I received quite a blow in the past few days. I am fortunate enough to have been invited to participate in a leadership development course that meets for 3 intensive learning weeks spread throughout a 10 month period. Our first gathering was in November 2019 and the benefit I received from this exposure to the materials provided had a significant and life-changing impact on my personal and professional life. The next of our gatherings was due to start this coming Sunday and I was very much looking forward to this next chapter.
I started feeling a little uncertain about whether it would be able to continue a few days ago.
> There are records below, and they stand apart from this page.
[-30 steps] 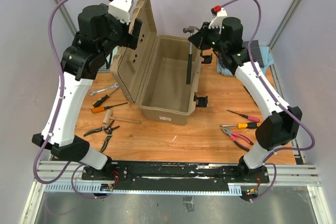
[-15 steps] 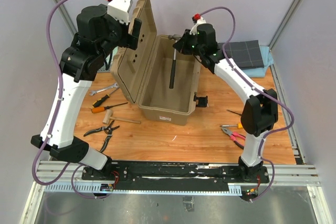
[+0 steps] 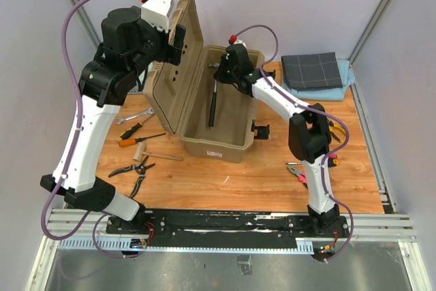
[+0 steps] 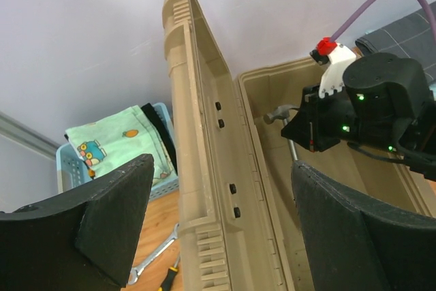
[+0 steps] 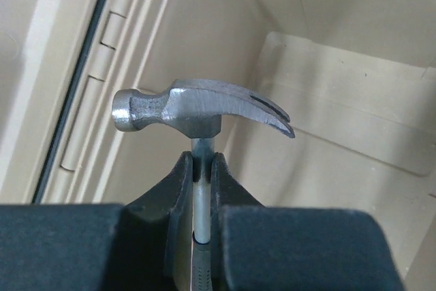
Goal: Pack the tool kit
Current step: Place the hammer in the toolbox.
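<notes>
Now the toolbox (image 3: 212, 146) is sitting open mid-table, its lid (image 3: 178, 73) standing upright between the left gripper's (image 4: 221, 168) spread fingers. The right gripper (image 3: 223, 66) is swinging in from the box's right rim to over its middle, clamped on the hammer (image 5: 197, 110) just under the head, handle hanging inside. So the hammer is nearly packed; screwdrivers (image 3: 139, 133) and pliers (image 3: 129, 170) are waiting outside.

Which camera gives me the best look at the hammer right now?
Right wrist: the hammer head is large and sharp, the right gripper clamped on its neck. Top external shows only the dark handle hanging into the toolbox; left wrist catches the head, small.
</notes>
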Tool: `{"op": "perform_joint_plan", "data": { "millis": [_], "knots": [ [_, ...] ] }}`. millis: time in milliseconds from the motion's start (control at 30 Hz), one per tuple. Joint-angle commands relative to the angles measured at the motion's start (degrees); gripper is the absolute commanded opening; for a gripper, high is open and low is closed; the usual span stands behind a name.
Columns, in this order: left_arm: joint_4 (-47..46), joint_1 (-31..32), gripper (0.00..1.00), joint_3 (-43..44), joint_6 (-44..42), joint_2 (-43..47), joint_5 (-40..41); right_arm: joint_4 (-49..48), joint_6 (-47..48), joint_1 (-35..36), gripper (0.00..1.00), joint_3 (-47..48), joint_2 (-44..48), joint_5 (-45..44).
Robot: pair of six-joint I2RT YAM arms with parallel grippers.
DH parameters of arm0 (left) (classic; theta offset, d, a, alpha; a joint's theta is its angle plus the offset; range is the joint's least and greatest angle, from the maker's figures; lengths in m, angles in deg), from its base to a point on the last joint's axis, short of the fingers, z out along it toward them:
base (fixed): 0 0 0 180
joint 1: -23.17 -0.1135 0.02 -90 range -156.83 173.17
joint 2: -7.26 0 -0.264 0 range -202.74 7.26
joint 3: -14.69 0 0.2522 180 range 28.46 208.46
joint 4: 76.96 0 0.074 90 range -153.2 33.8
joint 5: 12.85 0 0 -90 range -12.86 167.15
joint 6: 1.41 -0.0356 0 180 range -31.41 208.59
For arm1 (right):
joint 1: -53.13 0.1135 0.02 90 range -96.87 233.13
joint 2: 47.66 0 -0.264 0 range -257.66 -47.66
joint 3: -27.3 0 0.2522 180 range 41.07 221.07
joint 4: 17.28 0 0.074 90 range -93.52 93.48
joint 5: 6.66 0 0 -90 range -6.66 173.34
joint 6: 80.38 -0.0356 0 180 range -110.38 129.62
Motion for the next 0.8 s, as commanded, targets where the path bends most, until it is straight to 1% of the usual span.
{"op": "perform_joint_plan", "data": {
  "millis": [0, 167, 433, 733, 767],
  "knots": [
    [-1.6, 0.6, 0.86, 1.1, 0.7, -0.5, -0.5, 2.4, -0.7, 1.9, 0.01, 6.5, -2.1, -6.3],
    [-1.7, 0.9, 0.86, 1.4, 1.0, -0.5, -0.5, 7.8, -0.4, 2.3, 0.01, 11.7, -7.0, -8.7],
    [-1.7, 1.1, 0.85, 1.3, 1.1, -0.8, -0.5, 10.3, -0.5, 2.2, 0.01, 12.7, -11.3, -11.9],
    [-1.7, 1.4, 0.85, 1.2, 1.4, -1.5, -0.5, 15.4, 0.3, 2.2, 0.01, 20.3, -17.7, -12.6],
    [-1.7, 1.4, 0.85, 1.1, 1.4, -1.6, -0.5, 15.5, 0.3, 2.1, 0.02, 20.4, -18.2, -12.7]
  ]
}}
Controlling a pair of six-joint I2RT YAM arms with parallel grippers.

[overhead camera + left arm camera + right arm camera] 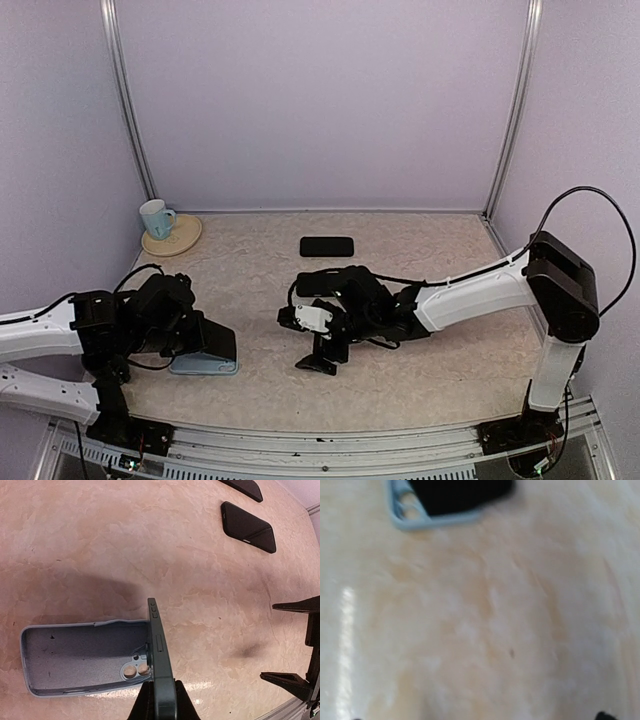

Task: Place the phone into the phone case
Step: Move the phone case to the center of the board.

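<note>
At the lower left of the top view, the left hand (203, 338) is closed tight on the dark phone (159, 645). It holds the phone up on its thin side. One end of the phone is down at the end of the light blue phone case (70, 660) that has the round holes. The phone case lies flat on the table (430, 390) with its open side up.

Near the middle of the top view, the right hand (322, 358) hangs low over the table. Its fingers (290, 680) are spread wide with nothing between them.

A flat black thing (327, 246) lies farther up the table. A cup (155, 217) stands on a round mat (180, 240) at the upper left.
</note>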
It is a domestic conference of less than 30 people so the prospects were good. I breathed a sigh of relief when I received an email on Monday afternoon to say that we were still going ahead with our Intensive. We would need to ensure we abided by the social isolation protocols, but they were minor alterations to be made for the greater benefit.
As Tuesday progressed I kept getting this sinking feeling that sometime soon we would receive a different message and sure enough, just on 24 hours after the previous email we were informed that our March gathering would be postponed for 6 months. While it is a better outcome than being cancelled altogether the sense of loss I felt was significant. Deep down I knew it was coming. Deep down I knew it was for the best. That didn’t stop the overwhelming sense of disappointment I felt. This conference was a beacon of hope for me that had somehow been snuffed out.
As I have wrestled with what this means for me and my mental and spiritual health I am drawn to the Easter story, and especially the disciples and what they must have been feeling in the days leading up to and immediately after Jesus’ death. To watch as the world that they were so comfortable with change so dramatically and in such a reasonably short period of time feels eerily similar to what I have faced. They were enjoying the prospect of a ‘kingdom’ led by this dynamic teacher and preacher and in fact celebrated with what seemed like the whole world as he entered into Jerusalem. They shared a precious Passover meal together before adjourning to a familiar garden for prayer and reflection only for it all to go wrong.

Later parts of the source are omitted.